WHAT YOU ARE ASKED TO DO: Although the data below contains pictures, output only the lines between those holding "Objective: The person" and "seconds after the", inclusive, exactly and without those pictures.

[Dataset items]

⟨

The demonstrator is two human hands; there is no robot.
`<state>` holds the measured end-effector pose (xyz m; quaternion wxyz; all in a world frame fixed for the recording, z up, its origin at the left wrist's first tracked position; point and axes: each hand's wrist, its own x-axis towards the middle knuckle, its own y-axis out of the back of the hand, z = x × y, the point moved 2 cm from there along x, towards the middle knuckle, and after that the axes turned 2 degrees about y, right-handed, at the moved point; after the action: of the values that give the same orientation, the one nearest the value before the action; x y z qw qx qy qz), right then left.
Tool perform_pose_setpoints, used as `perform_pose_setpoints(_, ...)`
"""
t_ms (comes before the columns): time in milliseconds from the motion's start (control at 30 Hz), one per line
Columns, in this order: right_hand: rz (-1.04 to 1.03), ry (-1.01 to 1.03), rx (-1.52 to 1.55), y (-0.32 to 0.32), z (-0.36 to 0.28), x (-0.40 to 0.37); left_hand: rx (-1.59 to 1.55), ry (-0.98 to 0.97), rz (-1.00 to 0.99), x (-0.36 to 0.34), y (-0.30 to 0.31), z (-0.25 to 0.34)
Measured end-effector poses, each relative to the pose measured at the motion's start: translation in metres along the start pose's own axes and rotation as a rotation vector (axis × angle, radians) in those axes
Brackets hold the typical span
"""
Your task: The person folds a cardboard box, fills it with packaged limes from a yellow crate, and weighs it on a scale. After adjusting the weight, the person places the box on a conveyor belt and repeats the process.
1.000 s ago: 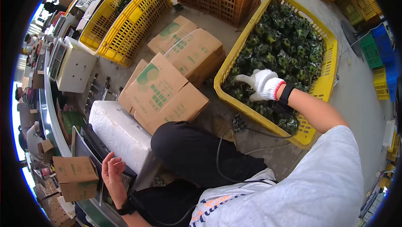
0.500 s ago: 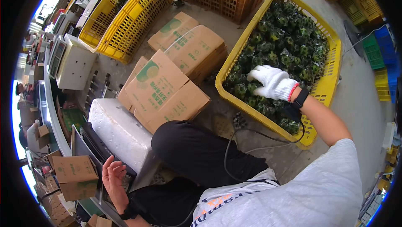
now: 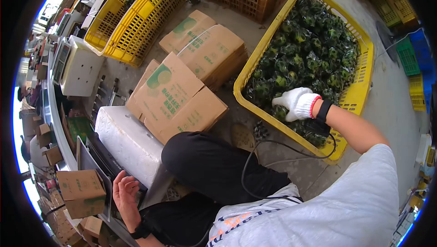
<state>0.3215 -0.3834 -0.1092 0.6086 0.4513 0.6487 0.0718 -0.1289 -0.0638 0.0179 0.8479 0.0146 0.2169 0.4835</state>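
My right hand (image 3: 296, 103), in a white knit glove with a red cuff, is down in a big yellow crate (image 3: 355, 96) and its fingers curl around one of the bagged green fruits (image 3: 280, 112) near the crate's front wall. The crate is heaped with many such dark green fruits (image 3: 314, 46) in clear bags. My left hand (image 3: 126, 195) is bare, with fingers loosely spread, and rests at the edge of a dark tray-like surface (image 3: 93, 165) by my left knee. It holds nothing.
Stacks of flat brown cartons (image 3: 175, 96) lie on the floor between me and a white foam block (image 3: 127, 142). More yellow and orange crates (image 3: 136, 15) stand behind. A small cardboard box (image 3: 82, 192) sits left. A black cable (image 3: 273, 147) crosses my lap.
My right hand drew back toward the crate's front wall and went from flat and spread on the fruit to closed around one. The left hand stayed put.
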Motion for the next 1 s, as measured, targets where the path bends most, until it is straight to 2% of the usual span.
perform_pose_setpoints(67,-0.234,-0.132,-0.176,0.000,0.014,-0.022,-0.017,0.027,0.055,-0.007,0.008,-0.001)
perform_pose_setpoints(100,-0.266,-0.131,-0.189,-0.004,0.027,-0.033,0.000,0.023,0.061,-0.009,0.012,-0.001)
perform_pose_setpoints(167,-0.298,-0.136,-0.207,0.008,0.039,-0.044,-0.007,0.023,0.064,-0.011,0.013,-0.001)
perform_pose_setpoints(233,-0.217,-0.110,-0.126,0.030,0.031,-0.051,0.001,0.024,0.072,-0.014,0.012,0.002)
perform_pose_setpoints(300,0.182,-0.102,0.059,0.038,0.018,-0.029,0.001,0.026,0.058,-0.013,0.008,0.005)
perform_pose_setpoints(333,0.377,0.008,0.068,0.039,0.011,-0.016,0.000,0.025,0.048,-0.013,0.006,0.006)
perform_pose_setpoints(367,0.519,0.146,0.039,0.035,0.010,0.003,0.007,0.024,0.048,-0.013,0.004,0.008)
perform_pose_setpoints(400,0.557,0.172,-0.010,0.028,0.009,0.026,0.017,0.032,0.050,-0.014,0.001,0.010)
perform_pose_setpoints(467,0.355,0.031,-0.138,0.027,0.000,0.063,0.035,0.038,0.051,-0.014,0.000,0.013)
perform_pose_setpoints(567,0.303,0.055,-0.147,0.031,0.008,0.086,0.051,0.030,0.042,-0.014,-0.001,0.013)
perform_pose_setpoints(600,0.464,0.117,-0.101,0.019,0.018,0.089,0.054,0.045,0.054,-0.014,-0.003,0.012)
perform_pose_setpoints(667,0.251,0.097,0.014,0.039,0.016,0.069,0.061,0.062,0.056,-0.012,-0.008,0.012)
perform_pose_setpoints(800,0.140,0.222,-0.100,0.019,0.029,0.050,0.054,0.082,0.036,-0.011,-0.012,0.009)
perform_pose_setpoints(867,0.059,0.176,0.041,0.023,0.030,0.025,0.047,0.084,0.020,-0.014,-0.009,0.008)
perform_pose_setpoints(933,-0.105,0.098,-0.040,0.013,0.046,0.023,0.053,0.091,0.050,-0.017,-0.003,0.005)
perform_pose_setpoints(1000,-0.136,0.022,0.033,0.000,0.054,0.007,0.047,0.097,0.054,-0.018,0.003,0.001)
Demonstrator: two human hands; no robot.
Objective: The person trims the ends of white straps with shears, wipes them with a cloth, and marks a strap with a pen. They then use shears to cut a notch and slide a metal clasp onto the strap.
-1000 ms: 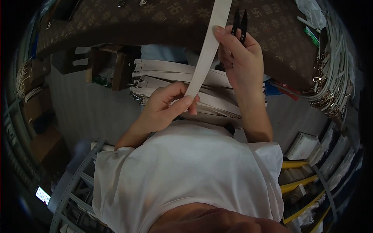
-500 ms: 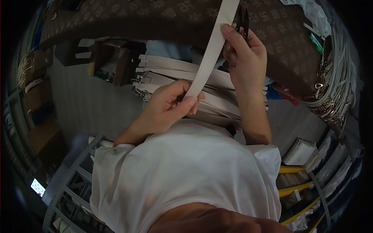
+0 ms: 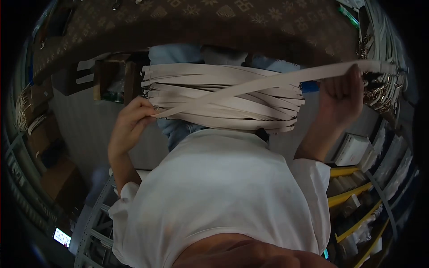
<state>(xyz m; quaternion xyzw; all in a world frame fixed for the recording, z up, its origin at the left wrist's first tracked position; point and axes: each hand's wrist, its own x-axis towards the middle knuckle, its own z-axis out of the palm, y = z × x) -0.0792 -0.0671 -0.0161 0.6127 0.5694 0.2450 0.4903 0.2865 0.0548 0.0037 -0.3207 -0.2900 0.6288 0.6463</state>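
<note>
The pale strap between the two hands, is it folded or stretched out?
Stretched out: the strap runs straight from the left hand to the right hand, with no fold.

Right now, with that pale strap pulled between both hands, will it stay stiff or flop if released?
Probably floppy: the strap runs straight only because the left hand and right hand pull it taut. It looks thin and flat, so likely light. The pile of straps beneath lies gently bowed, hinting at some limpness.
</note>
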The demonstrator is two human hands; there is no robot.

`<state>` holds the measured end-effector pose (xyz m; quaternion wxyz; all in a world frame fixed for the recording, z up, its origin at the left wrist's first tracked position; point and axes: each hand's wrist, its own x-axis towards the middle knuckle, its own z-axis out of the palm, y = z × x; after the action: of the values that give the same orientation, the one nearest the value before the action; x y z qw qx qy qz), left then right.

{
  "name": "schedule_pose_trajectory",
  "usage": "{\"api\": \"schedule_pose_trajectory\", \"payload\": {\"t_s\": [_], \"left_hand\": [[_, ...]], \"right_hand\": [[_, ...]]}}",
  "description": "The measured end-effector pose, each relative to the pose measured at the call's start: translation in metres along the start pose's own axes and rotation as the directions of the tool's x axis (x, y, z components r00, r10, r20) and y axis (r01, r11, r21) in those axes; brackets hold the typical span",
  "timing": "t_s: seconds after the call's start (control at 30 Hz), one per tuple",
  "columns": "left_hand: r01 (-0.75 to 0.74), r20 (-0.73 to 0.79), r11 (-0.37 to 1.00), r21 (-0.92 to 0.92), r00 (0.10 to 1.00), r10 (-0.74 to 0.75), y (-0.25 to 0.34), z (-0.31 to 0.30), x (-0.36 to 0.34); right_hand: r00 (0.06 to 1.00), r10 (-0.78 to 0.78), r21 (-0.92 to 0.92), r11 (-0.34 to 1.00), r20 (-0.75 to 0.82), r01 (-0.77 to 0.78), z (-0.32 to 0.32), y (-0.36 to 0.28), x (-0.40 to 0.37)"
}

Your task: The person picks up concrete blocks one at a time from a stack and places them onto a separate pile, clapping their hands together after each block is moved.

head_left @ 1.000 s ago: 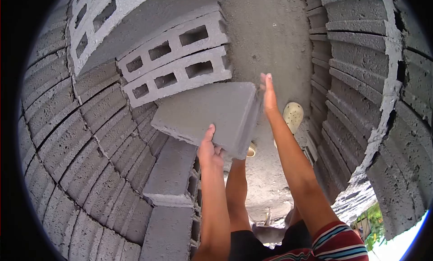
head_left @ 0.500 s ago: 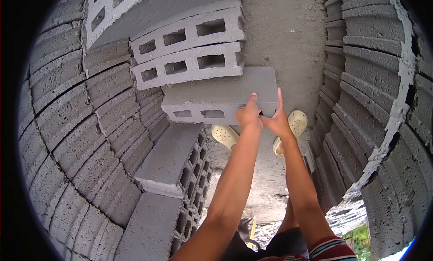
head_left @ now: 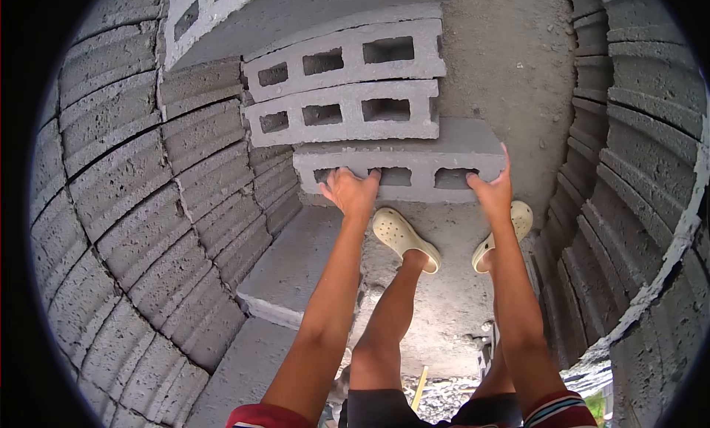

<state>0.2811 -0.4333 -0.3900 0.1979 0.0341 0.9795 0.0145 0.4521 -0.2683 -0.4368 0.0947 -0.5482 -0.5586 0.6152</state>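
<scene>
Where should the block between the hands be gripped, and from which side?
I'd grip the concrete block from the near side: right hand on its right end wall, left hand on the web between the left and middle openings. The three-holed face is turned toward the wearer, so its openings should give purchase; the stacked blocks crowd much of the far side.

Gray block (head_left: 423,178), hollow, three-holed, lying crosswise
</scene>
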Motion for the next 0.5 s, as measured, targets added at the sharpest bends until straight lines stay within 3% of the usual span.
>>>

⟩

FINISHED EXERCISE:
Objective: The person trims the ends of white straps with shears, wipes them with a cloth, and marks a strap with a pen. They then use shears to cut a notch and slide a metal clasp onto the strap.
-1000 ms: 
-500 ms: 
+0 ms: 
<state>(xyz m; quaternion xyzw; all in a world frame fixed for the recording, z up, its origin at the left wrist's first tracked position; point and axes: each hand's wrist, its own x-axis towards the middle knuckle, its own z-axis out of the palm, y = z × x) -0.0792 -0.0671 -0.0161 0.6127 0.5694 0.2450 0.4903 0.2865 0.0548 0.0037 -0.3207 -0.2900 0.6288 0.6463</state>
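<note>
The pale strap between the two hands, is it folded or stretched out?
Stretched out: the strap runs straight from the left hand to the right hand, with no fold.

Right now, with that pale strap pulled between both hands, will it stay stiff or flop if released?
Probably floppy: the strap runs straight only because the left hand and right hand pull it taut. It looks thin and flat, so likely light. The pile of straps beneath lies gently bowed, hinting at some limpness.
</note>
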The demonstrator is two human hands; there is no robot.

`<state>` holds the measured end-effector pose (xyz m; quaternion wxyz; all in a world frame fixed for the recording, z up, its origin at the left wrist's first tracked position; point and axes: each hand's wrist, its own x-axis towards the middle knuckle, its own z-axis out of the palm, y = z × x; after the action: of the values that give the same orientation, the one nearest the value before the action; x y z qw qx qy qz), left then right.

{
  "name": "schedule_pose_trajectory",
  "usage": "{\"api\": \"schedule_pose_trajectory\", \"payload\": {\"t_s\": [_], \"left_hand\": [[_, ...]], \"right_hand\": [[_, ...]]}}",
  "description": "The measured end-effector pose, each relative to the pose measured at the call's start: translation in metres along the start pose's own axes and rotation as the directions of the tool's x axis (x, y, z components r00, r10, r20) and y axis (r01, r11, r21) in those axes; brackets hold the typical span",
  "timing": "t_s: seconds after the call's start (control at 30 Hz), one per tuple",

Apart from this answer, nothing more is required.